Four residues in the DAPK2 gene are phosphorylated in vivo. These include S367STS370's 14-3-3 binding molecular motif and two additional autophosphorylation points. The 14-3-3 binding site may play a role in DAPK2 activity and binding with 14-3-3 phosphorylated proteins. Furthermore, the C terminus of DAPK2 is phosphorylated in vivo.
The DAPK2 gene belongs to the family of death-associated proteins kinase genes. It is a multifunctional proteinkinase that regulates many processes in the body. DAPKs genes are involved in apoptosis and granulocyte differentiate, as well as motility regulation. Because of its role in many processes, DAPK2 is a potential target for anti-inflammatory therapies.
The use of a DAPK2 marker for cancer diagnostics has recently gained in popularity. It is a powerful and highly specific gene expression marker, and its use has become routine for researchers. Some researchers aren't happy with the current level of specificity. Many people aren't sure if the marker works. We will discuss the specifics of this marker. We will also give you a brief overview regarding the marker's main features.
The DAPK2 marker phosphorylates DAPK2. The antibody reacts with phosphorylated DAPK2 Ser289, and is able to detect this phosphorylation even in the presence AMPK. This marker only gave strong signals when incubated in DAPK2K42A and not in the double mutant S289A. Ser289 is a conserved amino acid located in a short loop between DAPK2's CaM-binding domain and its kinase domain.
The DAPK2 kinase is regulated by phosphorylation and 14-3-3 binding, respectively. AKT has been proposed to be a candidate for this inhibition of DAPK2. We have also shown that S289D, S308D and S308D mutants cause blebbing in 45% GFP-positive cells. We also demonstrated that the S289D mutation provides a novel mechanism for upregulating DAPK2 activity that is independent of CaM binding and Ser308 dephosphorylation.
DAPK1 methylation is an important biomarker to detect gastrointestinal cancers early. Aberrant methylation is associated with gastric cancer tumorigenesis. Although little is known about the role it plays in cutaneous carcinoma, it may be a target for new treatments. This information can help doctors plan for successful treatment.
DAPK2 is a member of the DAPK family of proteins. The domains occupied DAPK2 family members reflect the location and function of DAPK2's gene markers. This means that the DAPK2 gene expression marker is highly specific to this protein. DAPK2 methylation for breast cancer is not specific enough to be specific for it.
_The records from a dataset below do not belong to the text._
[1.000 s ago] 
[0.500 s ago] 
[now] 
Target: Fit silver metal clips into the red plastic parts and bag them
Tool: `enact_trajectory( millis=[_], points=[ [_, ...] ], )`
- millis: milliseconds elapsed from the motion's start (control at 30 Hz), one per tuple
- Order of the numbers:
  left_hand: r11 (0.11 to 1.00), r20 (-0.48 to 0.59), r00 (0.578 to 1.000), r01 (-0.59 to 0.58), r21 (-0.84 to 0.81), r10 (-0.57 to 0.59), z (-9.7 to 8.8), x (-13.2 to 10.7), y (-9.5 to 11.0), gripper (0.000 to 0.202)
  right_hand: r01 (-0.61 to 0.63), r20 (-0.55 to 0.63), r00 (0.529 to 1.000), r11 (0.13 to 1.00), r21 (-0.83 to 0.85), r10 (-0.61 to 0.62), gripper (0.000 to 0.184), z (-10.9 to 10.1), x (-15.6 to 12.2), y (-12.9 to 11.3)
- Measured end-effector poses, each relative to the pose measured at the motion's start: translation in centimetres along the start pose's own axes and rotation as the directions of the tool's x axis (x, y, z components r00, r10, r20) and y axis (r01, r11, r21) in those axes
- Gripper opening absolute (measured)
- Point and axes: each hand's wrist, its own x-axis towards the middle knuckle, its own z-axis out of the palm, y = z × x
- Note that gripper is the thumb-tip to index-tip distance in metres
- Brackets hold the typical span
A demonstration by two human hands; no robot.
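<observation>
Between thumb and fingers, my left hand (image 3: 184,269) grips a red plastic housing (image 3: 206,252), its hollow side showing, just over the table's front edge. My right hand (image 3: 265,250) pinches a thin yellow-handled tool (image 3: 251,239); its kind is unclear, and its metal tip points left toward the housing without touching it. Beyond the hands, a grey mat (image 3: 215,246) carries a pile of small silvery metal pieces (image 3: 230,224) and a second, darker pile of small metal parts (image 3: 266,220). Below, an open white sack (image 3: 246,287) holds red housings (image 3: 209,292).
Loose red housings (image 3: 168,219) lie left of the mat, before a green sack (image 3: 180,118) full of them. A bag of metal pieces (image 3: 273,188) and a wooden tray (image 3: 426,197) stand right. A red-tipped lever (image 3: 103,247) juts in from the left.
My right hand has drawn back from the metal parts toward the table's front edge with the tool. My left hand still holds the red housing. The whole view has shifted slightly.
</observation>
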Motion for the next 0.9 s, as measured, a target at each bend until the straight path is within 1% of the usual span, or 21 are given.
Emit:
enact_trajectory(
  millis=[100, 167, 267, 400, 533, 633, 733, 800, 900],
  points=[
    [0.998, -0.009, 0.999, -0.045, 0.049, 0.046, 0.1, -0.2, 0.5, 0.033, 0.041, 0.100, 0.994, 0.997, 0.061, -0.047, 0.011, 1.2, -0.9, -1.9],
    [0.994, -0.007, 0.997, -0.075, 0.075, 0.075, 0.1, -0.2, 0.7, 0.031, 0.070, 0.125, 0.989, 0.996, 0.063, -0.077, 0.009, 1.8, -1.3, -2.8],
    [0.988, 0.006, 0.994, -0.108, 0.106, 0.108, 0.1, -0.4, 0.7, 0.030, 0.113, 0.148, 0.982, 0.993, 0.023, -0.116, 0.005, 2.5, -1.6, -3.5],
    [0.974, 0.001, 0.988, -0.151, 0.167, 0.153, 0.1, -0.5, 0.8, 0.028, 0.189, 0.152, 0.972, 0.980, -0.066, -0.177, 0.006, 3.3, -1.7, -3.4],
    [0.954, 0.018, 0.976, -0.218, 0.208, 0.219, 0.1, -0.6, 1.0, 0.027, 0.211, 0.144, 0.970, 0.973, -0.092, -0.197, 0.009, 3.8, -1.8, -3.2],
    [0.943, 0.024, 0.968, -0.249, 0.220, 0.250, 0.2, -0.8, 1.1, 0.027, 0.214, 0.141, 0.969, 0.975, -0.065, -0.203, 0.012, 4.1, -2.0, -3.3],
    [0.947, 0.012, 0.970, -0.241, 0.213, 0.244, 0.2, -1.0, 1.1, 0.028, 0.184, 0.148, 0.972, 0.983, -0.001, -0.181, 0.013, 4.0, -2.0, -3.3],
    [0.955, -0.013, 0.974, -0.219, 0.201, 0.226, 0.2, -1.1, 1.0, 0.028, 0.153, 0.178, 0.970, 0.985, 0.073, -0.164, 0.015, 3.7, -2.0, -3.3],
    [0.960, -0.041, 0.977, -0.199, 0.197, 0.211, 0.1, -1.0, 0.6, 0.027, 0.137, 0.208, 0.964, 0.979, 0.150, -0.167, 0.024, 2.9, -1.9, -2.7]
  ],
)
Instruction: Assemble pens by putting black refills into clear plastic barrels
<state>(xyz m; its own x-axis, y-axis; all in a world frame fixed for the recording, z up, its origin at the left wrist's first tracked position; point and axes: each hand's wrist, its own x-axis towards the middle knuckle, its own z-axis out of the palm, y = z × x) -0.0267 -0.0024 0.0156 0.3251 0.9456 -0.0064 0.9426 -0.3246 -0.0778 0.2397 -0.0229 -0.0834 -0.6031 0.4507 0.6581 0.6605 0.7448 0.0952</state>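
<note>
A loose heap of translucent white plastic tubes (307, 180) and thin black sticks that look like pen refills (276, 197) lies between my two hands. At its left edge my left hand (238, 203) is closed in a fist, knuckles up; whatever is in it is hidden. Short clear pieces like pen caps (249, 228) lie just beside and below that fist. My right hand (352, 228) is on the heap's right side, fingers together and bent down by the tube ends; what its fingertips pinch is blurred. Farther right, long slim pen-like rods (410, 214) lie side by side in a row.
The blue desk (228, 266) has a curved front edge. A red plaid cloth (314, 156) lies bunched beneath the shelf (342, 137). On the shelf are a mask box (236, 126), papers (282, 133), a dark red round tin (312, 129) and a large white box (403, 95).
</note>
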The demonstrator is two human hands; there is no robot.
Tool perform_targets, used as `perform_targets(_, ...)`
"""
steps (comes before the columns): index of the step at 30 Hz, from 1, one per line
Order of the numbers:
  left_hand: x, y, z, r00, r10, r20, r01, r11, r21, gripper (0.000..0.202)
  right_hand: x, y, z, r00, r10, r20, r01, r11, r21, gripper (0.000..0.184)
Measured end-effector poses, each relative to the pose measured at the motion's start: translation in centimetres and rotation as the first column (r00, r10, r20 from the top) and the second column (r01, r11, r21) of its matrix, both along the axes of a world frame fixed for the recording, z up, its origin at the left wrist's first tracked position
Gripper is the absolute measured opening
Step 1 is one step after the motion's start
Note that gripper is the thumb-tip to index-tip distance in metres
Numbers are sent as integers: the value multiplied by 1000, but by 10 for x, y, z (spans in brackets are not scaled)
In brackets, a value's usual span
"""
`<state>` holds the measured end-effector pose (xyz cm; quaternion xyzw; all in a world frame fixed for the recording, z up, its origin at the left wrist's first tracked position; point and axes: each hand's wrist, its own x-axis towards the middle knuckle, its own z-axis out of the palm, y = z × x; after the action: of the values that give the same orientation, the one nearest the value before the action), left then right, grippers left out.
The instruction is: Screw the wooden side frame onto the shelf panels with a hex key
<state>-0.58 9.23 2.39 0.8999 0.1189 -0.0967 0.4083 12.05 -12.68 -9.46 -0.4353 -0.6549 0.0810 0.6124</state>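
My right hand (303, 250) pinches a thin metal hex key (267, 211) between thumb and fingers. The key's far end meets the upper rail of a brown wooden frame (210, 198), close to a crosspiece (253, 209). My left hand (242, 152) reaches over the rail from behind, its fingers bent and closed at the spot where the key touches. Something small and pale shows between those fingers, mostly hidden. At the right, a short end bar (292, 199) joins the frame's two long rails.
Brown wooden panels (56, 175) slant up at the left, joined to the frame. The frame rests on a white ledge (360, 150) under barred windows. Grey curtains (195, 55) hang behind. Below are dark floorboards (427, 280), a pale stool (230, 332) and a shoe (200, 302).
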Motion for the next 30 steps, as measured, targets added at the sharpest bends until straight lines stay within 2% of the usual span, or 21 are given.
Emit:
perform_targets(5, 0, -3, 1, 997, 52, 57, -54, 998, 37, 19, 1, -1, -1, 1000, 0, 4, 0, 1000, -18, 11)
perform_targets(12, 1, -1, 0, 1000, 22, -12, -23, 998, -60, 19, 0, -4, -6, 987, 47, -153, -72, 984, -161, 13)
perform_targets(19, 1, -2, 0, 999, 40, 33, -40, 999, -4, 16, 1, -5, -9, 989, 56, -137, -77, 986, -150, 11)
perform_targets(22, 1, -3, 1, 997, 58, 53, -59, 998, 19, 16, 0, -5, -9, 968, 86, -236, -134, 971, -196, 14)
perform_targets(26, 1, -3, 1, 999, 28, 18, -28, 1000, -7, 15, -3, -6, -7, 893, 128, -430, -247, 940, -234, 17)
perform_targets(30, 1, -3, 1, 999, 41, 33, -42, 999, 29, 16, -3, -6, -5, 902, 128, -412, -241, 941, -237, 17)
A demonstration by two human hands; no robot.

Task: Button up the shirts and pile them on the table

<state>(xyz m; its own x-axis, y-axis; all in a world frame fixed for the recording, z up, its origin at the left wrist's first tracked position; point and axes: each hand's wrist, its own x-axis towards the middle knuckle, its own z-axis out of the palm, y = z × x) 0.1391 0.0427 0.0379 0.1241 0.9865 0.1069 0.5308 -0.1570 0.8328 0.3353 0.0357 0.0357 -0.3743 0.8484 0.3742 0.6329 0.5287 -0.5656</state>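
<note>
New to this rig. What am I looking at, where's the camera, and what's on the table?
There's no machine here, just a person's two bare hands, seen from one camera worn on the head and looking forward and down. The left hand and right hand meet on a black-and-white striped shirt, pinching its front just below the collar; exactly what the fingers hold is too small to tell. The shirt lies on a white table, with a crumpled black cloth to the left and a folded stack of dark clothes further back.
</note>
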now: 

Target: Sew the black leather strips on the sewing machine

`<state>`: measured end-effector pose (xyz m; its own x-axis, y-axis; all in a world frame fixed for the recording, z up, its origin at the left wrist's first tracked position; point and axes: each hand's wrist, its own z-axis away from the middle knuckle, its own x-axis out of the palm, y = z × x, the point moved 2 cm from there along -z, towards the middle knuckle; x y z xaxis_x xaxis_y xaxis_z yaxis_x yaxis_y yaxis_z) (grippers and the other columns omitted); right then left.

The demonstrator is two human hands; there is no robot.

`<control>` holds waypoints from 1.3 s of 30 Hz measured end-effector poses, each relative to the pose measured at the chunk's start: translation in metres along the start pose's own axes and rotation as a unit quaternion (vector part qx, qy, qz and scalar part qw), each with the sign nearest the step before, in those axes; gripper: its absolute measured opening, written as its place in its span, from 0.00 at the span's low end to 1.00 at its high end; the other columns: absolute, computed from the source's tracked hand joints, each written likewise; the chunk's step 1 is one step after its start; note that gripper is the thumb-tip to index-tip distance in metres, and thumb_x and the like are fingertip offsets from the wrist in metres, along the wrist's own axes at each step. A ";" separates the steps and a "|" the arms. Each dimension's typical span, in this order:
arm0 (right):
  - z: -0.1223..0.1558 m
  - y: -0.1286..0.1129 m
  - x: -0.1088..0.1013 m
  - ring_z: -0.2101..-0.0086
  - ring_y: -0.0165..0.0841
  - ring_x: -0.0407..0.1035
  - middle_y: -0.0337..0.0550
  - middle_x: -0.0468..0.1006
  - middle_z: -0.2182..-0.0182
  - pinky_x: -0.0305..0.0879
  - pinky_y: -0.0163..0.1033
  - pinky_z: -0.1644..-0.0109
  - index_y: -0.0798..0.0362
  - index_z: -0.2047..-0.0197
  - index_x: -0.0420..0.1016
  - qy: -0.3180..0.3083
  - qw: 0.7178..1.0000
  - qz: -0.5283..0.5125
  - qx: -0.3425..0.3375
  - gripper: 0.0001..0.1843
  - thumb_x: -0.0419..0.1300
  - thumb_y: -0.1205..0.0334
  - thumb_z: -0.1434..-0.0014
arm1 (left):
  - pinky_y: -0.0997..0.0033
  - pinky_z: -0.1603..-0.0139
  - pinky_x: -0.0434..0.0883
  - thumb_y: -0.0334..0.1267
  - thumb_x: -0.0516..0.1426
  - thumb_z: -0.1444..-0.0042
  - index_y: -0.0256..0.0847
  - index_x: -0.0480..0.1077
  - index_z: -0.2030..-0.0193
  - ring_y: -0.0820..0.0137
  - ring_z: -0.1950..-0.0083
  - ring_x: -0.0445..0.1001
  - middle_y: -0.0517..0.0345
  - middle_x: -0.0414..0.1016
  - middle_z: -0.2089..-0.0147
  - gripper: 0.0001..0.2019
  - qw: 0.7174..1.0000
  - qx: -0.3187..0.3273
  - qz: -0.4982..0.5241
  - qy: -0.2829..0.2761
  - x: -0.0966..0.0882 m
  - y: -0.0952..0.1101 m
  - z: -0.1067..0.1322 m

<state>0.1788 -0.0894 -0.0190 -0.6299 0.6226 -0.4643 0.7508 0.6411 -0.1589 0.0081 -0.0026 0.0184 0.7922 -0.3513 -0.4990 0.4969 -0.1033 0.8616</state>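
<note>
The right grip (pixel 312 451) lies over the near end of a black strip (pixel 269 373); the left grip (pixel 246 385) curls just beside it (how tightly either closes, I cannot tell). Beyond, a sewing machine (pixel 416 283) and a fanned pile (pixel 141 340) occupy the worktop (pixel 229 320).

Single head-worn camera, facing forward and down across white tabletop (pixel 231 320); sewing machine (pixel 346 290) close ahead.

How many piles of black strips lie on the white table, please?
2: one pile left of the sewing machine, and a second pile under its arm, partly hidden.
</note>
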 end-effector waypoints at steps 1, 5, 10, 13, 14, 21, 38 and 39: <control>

A variety of biological tests can use the DAPK2 indicator. These antibodies can be monoclonal or multiclonal and react with DAPK2 on a variety of animal samples. Boster Bio creates antibodies against the marker DAPK2 in rabbits or mice. The DAPK2 gene encodes a protein that regulates type I apoptotic and type II autophagic cell death signals.
The DAPK2 gene is involved in the development and maintenance of bone growth and metabolism. In addition to its role in bone metabolism, DAPK2 promotes osteogenesis, which can be useful in bone development. There are many diseases that can be caused by DAPK1 exclusion. It is important to learn how DAPK1 can also be suppressed, and how it affects bone health.
PMID: 10376525 by Kawai T., et al. Death-associated protein kinase 2 is a new calcium/calmodulin- dependent protein kinase that signals apoptosis through its catalytic activity.
PMID: 10629061 by Inbal B., et al. Death-associated protein kinase-related protein 1, a novel serine/threonine kinase involved in apoptosis.